4Players: In Ihrem Gastbeitrag haben Sie u.a. nach historischen Fakten in Rome: Total War gesucht. Welche Funde haben Sie positiv überrascht?

Thorsten Michel: Persönlich habe ich mich besonders über das im Gastbeitrag angesprochene Gräberfeld Bordesholm gefreut, da es sich dabei um eine der wichtigsten Fundstellen meiner Dissertation handelte. In der Hauptsache hat mich aber das gesamte Spiel positiv überrascht.

4Players: Was hätten Sie als historischer Berater der Entwickler auf jeden Fall anders gemacht oder gestrichen?

Thorsten Michel: Ich hätte vor allem empfohlen, die Spielzeit nicht nur auf die republikanische Zeit und den Übergang zum Principat zu beschränken, sondern auch die Kaiserzeit und vielleicht sogar die Völkerwanderungszeit einzubeziehen. Außerdem hätten die Einheiten gezielter auf die einzelnen Völker bezogen gestaltet werden sollen. Etwaige Schwächen müssten in so einem System natürlich stärker mit der Truppenmoral ausgeglichen werden, wie es sie ja auch tatsächlich gegeben hat. Gerade die nun aber gezeigte Vielfältigkeit trifft bei einigen antiken Völkern kaum zu, obwohl sie natürlich innerhalb ihrer Möglichkeiten mit ihren Waffen und Kampfweisen auf gegnerische Waffen reagiert haben.
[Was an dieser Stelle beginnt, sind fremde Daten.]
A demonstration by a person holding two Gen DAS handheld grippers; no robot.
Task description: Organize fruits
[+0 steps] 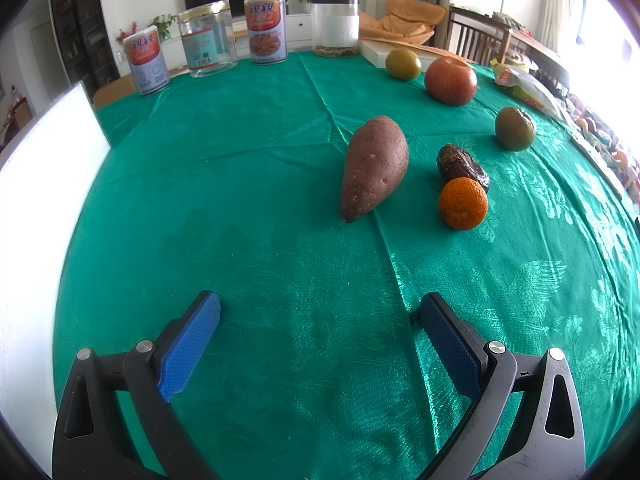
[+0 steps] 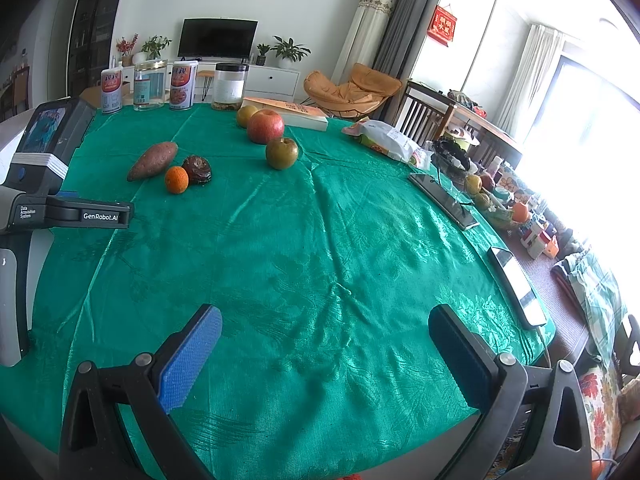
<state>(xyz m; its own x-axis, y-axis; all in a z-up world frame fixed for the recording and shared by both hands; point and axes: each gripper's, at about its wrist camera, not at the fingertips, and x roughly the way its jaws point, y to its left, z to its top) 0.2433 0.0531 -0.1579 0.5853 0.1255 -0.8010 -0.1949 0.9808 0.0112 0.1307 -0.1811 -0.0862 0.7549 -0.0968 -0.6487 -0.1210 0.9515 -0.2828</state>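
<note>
On the green tablecloth (image 1: 240, 220) lie a sweet potato (image 1: 374, 166), a small orange (image 1: 463, 203), a dark wrinkled fruit (image 1: 460, 162), two green-brown fruits (image 1: 515, 128) (image 1: 403, 63) and a red apple (image 1: 451, 80). In the right wrist view the same group shows: sweet potato (image 2: 153, 160), orange (image 2: 176, 179), dark fruit (image 2: 197, 169), green-brown fruit (image 2: 281, 153), apple (image 2: 265, 126). My left gripper (image 1: 320, 308) is open and empty, short of the sweet potato. My right gripper (image 2: 326, 320) is open and empty over bare cloth. The left gripper's body (image 2: 60, 208) shows at the left edge.
Two cans (image 1: 266, 30) (image 1: 146, 64) and two clear jars (image 1: 208, 38) (image 1: 335, 26) stand along the far edge. A book (image 2: 292, 112), a snack bag (image 2: 392, 142) and two flat dark devices (image 2: 444, 200) (image 2: 518, 284) lie near the right edge. A white panel (image 1: 44, 184) stands left.
</note>
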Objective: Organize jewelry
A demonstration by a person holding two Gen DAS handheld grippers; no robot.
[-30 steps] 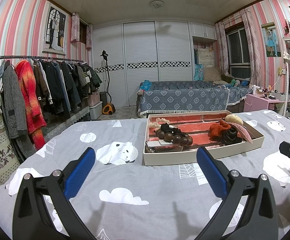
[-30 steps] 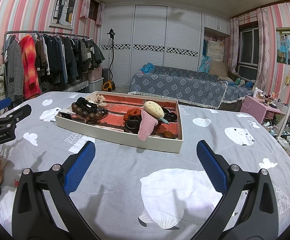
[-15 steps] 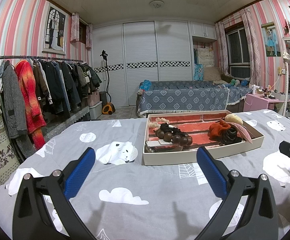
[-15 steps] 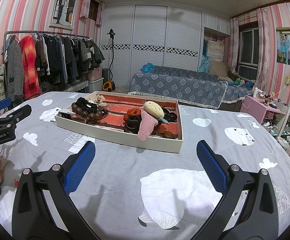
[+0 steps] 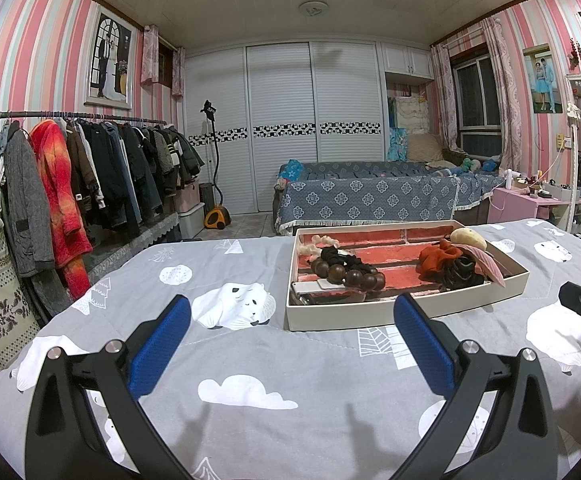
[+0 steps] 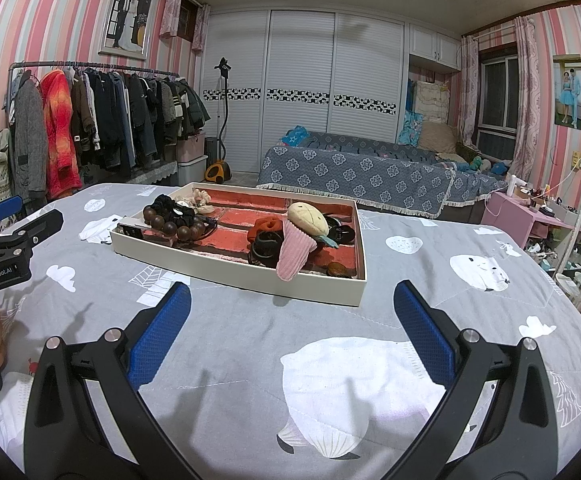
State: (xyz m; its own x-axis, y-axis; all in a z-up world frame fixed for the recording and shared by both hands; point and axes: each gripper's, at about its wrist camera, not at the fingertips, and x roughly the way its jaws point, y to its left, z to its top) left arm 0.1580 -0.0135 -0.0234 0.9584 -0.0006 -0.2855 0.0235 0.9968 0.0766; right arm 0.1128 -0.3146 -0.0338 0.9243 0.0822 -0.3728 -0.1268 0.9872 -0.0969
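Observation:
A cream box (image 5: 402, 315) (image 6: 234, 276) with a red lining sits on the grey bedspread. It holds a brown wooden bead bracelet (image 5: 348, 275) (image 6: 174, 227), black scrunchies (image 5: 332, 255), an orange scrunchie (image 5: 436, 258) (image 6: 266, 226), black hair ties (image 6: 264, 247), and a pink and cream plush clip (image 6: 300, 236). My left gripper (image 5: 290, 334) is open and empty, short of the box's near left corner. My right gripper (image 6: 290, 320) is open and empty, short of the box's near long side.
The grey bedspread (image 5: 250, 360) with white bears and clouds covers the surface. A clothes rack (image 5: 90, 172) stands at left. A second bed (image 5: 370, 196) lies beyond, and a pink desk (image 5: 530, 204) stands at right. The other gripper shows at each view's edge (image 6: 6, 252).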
Die Germanen haben zum Beispiel erst dann verstärkt zum Schwert gegriffen, als sie in direkten Kontakt mit den Römern standen, die kurz zuvor ihrerseits bei Kämpfen im Osten des Imperiums zu einer Verlängerung ihrer Gladii gezwungen worden waren.

4Players: Spiele, in denen es um geheimnisvolle Mythen oder um vergangene Epochen geht, sind sehr beliebt. Erst kürzlich ging es im Adventure Niburu um einen alten Wehrmachtstunnel. Und bald serviert Empire Earth 2 zehntausend Jahre Geschichte. Woher kommt diese Faszination?

Thorsten Michel: Von Seiten der Entwickler mag ein Grund sein, dass man sich für den spielerischen Hintergrund auf Fakten stützen kann. Es ist also nicht notwendig, sich erst eine komplexe Geschichte auszudenken und diese interessant zu gestalten. Dass die Gemeinschaft der Spieler dieses Angebot so dankbar annimmt, ist dagegen schwieriger zu erklären. Vielleicht ist die Situation aber vergleichbar mit der großen Nachfrage nach anderen Realitäten, wie sie auf Mittelaltermärkten oder bei Live-Rollenspielen dargestellt werden. Viele mag der Anschein ansprechen, dass es sich bei mittelalterlichen Spectacula um "echte" Vergangenheit handelt, im Gegensatz zu erfundenen Fantasiewelten. Dabei kümmert die wenigsten, dass übrigens auch die auf Mittelaltermärkten gebotenen Realitäten zumeist nur in geringem Maße mit der vergangenen Wirklichkeit übereinstimmen. Es ist beispielsweise bemerkenswert, dass sich auf diesen Märkten und Festen ausweislich der Kleidung und der Standesabzeichen weitgehend nur Fürsten und hohe Damen herumlaufen. Den pestkranken Bettler möchte natürlich niemand spielen.